The Making of a Seed Bank

The New England Wild Flower Society wants to catalog all of the region’s rare plants by 2020.

New England Wild Flower Society

Photo courtesy of New England Wild Flower Society

In a lab in Whately, Massachusetts, dried seeds are transferred to a freezer.

They’re placed in a temperature-controlled, humidity-controlled vault known as the Seed Ark.

An initiative of the New England Wild Flower Society, the Seed Ark is meant to house the preserved seeds from all 387 of New England’s threatened plant species.
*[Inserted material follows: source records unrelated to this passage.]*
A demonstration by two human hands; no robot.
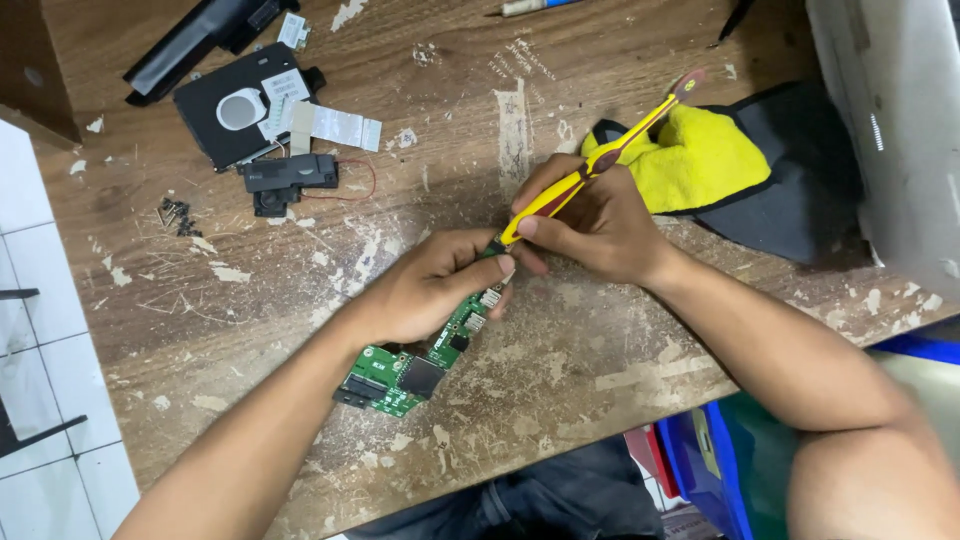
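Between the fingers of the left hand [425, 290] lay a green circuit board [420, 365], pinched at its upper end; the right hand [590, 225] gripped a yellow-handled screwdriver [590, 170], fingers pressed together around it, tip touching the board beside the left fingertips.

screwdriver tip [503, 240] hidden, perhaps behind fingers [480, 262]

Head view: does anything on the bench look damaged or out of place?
The wooden table is badly worn, its surface flaking in pale patches. Small dark screws lie loose near its left edge. The green circuit board in the left hand shows no visible damage.
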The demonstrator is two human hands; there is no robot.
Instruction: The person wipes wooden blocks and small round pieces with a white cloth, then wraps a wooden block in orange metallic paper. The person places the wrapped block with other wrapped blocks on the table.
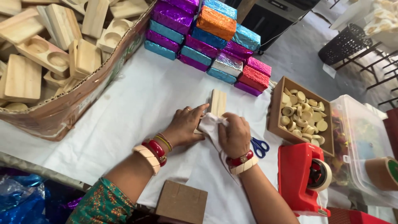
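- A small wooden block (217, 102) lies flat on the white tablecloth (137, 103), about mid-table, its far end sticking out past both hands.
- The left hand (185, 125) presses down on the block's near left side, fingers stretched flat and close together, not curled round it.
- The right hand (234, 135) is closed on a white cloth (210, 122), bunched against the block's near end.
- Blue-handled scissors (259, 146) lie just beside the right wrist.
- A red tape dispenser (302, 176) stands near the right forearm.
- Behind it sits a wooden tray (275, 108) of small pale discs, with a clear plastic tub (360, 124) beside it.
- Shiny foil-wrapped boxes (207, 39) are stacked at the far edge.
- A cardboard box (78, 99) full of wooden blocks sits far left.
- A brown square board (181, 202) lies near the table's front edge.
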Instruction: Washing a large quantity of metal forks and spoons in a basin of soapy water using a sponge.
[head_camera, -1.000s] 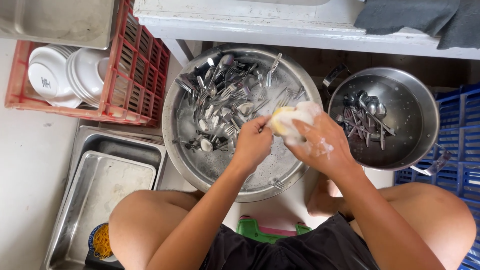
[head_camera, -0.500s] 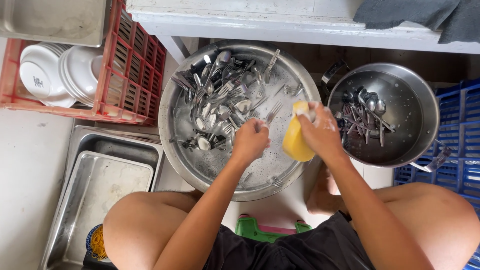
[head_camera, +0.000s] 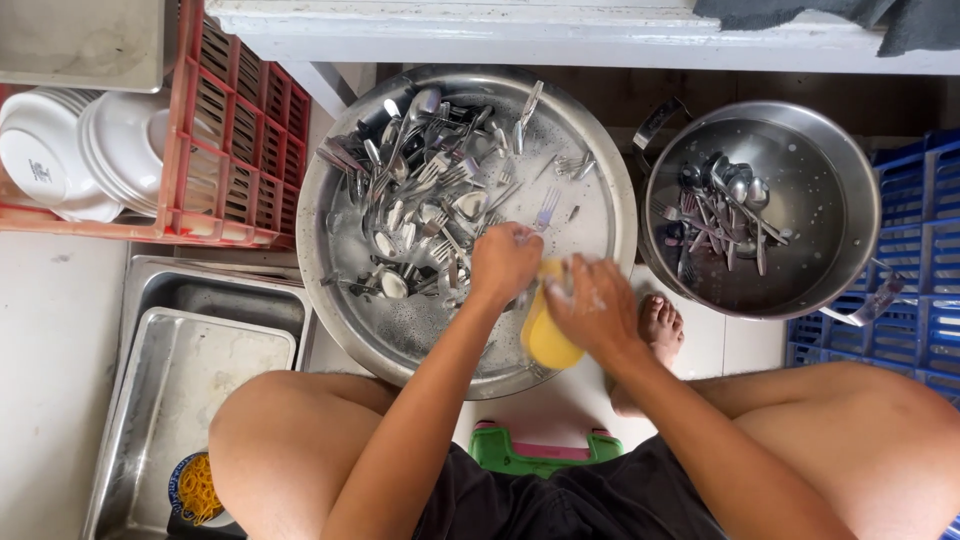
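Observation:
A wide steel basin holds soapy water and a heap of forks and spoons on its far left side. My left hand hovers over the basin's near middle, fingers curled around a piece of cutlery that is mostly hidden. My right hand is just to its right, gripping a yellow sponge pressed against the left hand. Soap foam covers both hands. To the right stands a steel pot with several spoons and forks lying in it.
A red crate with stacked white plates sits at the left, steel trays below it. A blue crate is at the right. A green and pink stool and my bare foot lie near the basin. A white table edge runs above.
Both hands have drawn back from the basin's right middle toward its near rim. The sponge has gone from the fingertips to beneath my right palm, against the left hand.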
By 2020, the society hopes to have all the species in the Ark, or seed bank, including ten of them that can’t be found anywhere else in the world.

“We’re losing native plants at a fairly rapid rate,” says Debbi Edelstein, Executive Director of the New England Wild Flower Society.
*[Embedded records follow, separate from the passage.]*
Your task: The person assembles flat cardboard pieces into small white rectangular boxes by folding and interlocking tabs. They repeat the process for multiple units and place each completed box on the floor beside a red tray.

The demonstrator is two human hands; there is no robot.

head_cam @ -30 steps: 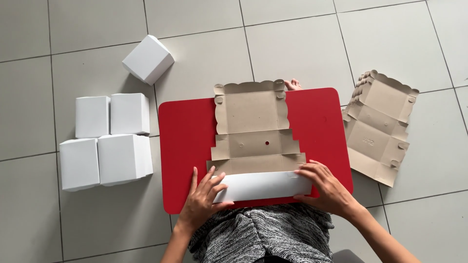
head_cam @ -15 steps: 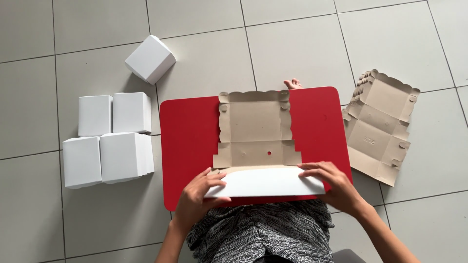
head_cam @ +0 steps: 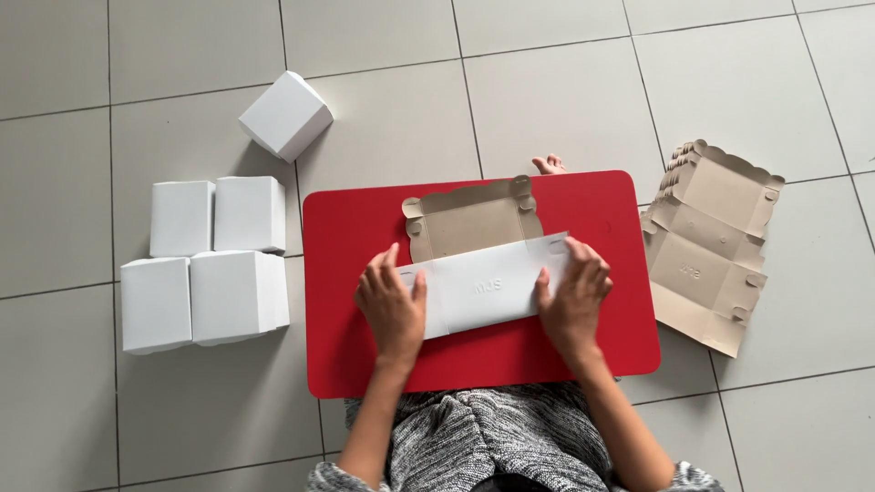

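Now grey tiled floor, red rectangular board centre. Flat brown-and-white cardboard box blank on board: near flap, half a second ago lifted, folded over toward 12 o'clock. Left hand, right hand press flap, fingers spread, clamping nothing.

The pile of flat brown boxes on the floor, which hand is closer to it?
The right hand. It presses the folded white flap, on the side toward the flat brown boxes. The left hand presses the flap's far end.
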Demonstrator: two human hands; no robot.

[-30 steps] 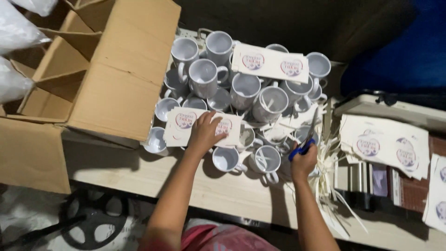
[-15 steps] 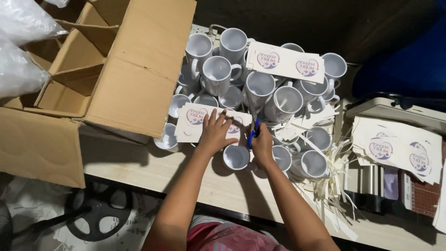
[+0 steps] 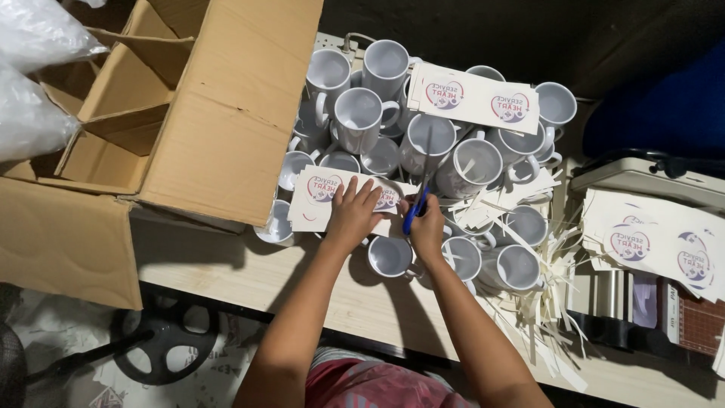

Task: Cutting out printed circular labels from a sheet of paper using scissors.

Climate change trends, the spread of invasive species, rapid land development, the use of pesticides, and a myriad of other effects working together are to blame. Only 69 percent of New England’s plants are native, meaning the non-native ones are carving out an increasingly larger place in the region.

By preserving the seeds of New England’s rare plants in a seed bank, the society can singlehandedly preserve the region’s range of genetic diversity. The bank, as Edelstein describes, acts as “an insurance policy against disaster.”

A network of 700 trained volunteers and professional botanists gather the specimens for the Ark.

“You go at the time when the seed is ripe, collect it, put it in a little plastic bag,” Edelstein explains, “Bring it back, clean it under a microscope with tweezers, and there’s a process for freezing it and drying it so that it’s at low humidity.”

And then the seeds stay frozen.

“Seeds that are properly stored can last centuries,” she says. “That’s the beauty of this project. That’s why there are seed banks. We’re a part of a worldwide seed baking effort.”

The Wild Flower Society is a partner in the Convention on Biological Diversity, a global mission which seeks to halt the continuing loss of plant diversity. The society’s efforts were jump started with a recent $500,000 grant from the Hope Goddard Iselin Foundation. To be disbursed over the next five years, the grant will aid in New England’s seed banking efforts. But the Wild Flower Society is looking for $5 million to save them all.

Edelstein has her sights on the end goal of the Convention on Biological Diversity.

“Let’s just get this done for the whole country,” says Edelstein. “One hundred million dollars gets it done for the whole country. At the government scale, or large foundation scale, $100 million isn’t that much money. To us, it’s astonishing, but over a ten year period, that’s what it would take.”